■ Task objective ■
Exactly the lines below from the one with "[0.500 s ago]" up to and including the one with "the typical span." make up the answer, with nothing else added.

(Data entries)
↓
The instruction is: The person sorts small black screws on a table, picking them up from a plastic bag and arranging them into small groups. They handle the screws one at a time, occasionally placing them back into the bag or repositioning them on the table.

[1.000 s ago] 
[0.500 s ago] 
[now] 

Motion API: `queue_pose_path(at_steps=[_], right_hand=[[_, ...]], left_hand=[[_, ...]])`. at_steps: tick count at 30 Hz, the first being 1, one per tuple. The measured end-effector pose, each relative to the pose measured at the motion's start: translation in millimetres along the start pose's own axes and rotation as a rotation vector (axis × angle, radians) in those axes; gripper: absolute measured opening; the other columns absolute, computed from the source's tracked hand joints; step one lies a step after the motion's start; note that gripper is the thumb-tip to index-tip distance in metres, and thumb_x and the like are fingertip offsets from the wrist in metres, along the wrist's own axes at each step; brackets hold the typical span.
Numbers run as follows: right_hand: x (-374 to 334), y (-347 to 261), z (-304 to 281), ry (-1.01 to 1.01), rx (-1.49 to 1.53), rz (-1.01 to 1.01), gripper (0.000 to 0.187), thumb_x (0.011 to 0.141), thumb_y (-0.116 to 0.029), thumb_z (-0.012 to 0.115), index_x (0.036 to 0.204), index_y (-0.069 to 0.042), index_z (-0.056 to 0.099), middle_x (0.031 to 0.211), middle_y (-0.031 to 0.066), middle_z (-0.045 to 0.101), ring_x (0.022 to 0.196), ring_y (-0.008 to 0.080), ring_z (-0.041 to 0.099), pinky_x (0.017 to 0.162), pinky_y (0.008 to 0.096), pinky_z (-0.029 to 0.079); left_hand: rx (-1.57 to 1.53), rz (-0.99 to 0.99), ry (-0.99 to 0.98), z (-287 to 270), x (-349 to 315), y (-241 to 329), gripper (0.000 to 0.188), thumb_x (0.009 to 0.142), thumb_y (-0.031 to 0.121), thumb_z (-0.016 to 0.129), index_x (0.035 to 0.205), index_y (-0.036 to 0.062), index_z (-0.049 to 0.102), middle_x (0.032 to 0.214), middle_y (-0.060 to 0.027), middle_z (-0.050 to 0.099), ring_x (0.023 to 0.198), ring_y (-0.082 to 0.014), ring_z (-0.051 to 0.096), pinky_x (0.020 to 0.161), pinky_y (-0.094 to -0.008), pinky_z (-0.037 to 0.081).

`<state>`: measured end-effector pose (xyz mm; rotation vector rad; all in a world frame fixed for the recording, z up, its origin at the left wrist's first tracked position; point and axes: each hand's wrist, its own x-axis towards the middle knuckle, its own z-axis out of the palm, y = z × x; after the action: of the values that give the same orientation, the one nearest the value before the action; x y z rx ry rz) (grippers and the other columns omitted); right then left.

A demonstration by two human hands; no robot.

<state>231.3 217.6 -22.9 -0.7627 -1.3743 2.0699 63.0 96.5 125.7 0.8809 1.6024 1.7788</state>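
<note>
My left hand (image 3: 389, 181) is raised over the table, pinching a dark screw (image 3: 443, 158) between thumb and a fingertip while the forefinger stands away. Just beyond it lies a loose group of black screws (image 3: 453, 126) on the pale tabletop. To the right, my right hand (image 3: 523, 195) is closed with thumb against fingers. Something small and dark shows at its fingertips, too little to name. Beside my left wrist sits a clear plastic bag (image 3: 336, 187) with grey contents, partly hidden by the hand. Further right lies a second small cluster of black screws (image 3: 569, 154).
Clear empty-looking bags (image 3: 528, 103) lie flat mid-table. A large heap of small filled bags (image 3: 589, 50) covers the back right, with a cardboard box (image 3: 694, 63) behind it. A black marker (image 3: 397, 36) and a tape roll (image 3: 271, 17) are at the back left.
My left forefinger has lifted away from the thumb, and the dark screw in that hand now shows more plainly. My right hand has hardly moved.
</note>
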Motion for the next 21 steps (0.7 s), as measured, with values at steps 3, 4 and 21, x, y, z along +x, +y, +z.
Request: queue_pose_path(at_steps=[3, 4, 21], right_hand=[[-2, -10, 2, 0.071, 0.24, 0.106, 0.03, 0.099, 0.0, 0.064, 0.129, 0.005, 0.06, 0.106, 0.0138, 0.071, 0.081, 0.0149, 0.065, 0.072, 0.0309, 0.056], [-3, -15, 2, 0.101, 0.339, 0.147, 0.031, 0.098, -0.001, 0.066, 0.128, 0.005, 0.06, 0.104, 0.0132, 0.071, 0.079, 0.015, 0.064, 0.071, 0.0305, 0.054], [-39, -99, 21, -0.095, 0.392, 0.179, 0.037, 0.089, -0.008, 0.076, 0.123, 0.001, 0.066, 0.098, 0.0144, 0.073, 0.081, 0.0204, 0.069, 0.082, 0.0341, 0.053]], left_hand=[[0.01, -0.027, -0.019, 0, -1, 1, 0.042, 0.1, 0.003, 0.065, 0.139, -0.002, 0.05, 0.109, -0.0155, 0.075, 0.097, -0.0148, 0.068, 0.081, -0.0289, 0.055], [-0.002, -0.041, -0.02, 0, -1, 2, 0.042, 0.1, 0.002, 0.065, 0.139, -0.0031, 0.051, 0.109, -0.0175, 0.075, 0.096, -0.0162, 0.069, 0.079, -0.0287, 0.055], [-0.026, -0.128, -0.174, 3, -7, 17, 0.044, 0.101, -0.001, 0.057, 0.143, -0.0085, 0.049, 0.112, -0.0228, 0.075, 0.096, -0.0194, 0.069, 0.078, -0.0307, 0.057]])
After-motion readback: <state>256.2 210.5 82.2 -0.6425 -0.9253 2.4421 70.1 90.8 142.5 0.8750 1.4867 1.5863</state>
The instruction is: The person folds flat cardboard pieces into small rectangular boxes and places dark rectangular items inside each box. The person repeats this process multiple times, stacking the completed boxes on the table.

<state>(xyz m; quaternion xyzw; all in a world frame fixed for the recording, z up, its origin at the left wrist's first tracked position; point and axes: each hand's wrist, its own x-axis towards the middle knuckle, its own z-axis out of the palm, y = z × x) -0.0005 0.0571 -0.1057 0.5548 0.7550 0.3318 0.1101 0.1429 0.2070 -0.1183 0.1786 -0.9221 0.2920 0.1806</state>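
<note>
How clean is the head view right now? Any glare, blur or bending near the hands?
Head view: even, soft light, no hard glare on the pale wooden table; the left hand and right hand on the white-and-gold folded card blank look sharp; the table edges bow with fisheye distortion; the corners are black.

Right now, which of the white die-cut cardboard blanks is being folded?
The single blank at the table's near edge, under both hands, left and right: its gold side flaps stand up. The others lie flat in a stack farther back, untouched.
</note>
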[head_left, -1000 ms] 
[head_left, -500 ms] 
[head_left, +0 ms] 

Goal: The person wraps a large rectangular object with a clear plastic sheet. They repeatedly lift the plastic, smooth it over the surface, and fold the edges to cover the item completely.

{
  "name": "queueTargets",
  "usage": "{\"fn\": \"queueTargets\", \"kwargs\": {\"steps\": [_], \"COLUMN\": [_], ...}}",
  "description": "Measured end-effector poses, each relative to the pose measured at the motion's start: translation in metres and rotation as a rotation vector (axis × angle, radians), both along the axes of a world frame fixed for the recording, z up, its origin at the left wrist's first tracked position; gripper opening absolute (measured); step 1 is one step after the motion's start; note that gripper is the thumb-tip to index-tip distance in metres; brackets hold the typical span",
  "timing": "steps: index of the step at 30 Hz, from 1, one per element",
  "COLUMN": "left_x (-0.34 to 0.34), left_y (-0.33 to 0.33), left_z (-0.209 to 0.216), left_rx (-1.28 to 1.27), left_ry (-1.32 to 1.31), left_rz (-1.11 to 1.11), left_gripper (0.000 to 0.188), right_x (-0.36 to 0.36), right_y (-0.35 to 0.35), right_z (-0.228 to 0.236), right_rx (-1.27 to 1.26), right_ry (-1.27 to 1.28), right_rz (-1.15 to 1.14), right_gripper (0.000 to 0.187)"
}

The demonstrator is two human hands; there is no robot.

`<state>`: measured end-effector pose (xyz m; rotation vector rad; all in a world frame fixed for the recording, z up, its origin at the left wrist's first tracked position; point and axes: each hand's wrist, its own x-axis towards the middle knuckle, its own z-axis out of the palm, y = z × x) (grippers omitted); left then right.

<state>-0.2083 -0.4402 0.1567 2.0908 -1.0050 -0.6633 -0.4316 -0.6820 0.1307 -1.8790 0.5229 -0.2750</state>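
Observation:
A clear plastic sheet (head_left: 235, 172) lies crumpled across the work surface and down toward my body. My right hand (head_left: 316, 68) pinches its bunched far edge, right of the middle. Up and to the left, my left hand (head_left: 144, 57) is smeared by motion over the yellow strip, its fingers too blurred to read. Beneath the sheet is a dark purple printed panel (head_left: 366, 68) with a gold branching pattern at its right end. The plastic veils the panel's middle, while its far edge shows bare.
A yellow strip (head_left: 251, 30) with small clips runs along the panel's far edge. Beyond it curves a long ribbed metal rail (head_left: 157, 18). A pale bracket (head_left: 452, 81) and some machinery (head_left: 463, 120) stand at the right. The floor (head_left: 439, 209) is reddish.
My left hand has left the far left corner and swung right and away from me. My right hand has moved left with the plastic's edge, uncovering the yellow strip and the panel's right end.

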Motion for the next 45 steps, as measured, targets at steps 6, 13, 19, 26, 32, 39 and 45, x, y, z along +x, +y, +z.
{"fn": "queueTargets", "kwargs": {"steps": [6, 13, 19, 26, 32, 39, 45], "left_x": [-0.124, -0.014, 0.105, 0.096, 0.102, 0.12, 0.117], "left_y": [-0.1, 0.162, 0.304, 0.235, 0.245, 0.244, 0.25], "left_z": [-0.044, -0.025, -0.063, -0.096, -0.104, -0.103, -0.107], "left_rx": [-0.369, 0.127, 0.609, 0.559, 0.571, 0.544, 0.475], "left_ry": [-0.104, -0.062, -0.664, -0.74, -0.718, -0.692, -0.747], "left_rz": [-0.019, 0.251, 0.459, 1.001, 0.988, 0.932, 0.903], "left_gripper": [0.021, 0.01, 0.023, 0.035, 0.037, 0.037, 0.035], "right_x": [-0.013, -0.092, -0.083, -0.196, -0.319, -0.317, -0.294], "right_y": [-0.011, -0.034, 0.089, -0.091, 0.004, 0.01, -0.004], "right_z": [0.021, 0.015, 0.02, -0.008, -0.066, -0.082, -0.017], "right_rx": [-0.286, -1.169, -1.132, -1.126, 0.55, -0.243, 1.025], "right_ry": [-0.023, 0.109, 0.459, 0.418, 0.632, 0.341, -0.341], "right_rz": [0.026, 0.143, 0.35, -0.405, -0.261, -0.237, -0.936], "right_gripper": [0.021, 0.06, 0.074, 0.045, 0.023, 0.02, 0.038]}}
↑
■ Result for this task ■
[0.500 s ago] 
[now] 

Motion API: `queue_pose_path(at_steps=[_], right_hand=[[_, ...]], left_hand=[[_, ...]])`. at_steps: tick count at 30 Hz, the first being 1, one per tuple. The measured end-effector pose, each relative to the pose measured at the motion's start: translation in millimetres along the start pose's own axes and rotation as a rotation vector (axis × angle, radians) in those axes; gripper: absolute measured opening; the other columns absolute, computed from the source's tracked hand joints; step one lies a step after the motion's start; note that gripper is the thumb-tip to index-tip distance in metres, and thumb_x and the like are fingertip offsets from the wrist in metres, along the wrist's own axes at each step; brackets hold the typical span.

There is nothing more to this exercise.